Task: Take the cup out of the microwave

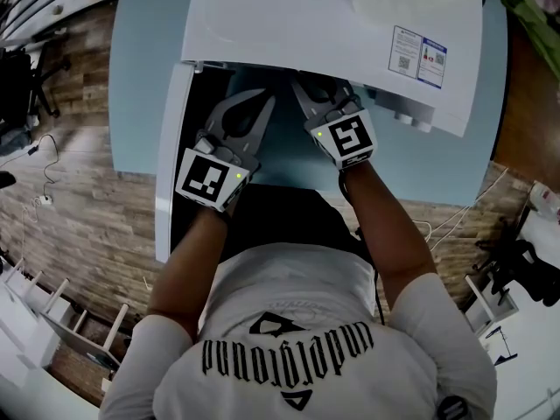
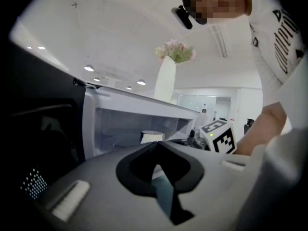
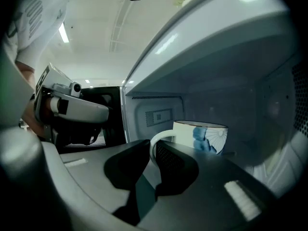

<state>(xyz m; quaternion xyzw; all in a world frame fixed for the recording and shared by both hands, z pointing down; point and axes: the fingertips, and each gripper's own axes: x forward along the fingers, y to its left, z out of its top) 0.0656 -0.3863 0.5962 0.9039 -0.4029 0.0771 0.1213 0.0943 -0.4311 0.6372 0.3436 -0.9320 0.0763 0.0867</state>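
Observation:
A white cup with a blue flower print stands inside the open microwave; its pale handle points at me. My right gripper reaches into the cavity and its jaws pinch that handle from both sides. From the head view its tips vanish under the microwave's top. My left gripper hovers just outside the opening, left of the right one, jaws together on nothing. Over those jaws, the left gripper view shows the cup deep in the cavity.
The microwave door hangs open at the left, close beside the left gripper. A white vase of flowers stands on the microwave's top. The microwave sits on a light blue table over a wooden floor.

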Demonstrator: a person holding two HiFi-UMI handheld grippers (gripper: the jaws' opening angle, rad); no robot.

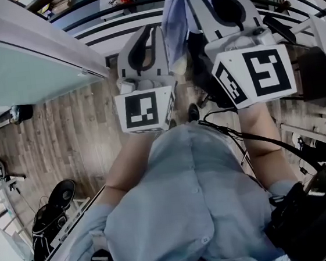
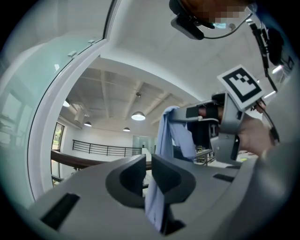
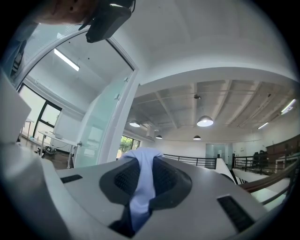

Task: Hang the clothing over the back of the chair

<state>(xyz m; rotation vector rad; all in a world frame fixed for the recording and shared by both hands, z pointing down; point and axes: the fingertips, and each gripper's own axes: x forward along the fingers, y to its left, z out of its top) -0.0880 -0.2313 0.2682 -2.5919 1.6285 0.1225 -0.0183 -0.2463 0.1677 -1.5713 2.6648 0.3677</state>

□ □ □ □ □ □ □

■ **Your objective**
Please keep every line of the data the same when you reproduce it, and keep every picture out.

■ **Exercise output**
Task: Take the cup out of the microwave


<state>(xyz m; quaternion xyzw; all in a world frame fixed for the recording and shared by both hands, z pointing down; point and axes: the fingertips, and each gripper's own axes: x forward along the fingers, y to its left, z out of its top) 0.0656 -0.3863 0.5962 0.9039 -0.4029 0.0771 0.1213 0.0943 -0.4311 0.6372 0.3436 -0.9320 0.0763 0.0867</state>
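Observation:
A white cup with a blue flower print stands inside the open microwave; its pale handle points at me. My right gripper reaches into the cavity and its jaws pinch that handle from both sides. From the head view its tips vanish under the microwave's top. My left gripper hovers just outside the opening, left of the right one, jaws together on nothing. Over those jaws, the left gripper view shows the cup deep in the cavity.
The microwave door hangs open at the left, close beside the left gripper. A white vase of flowers stands on the microwave's top. The microwave sits on a light blue table over a wooden floor.
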
Demonstrator: a person holding two HiFi-UMI handheld grippers (gripper: the jaws' opening angle, rad); no robot.


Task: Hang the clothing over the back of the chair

<state>(xyz m; rotation vector rad; all in a world frame fixed for the recording and shared by both hands, z pointing down; point and axes: the fingertips, and each gripper's own axes: x forward along the fingers, y to its left, z out of its top) -0.0880 -0.2313 0.2682 -2.5919 1.6285 0.1225 -0.0183 -0.2463 0.1677 -1.5713 2.6648 0.3677</state>

This answer has been written out in full.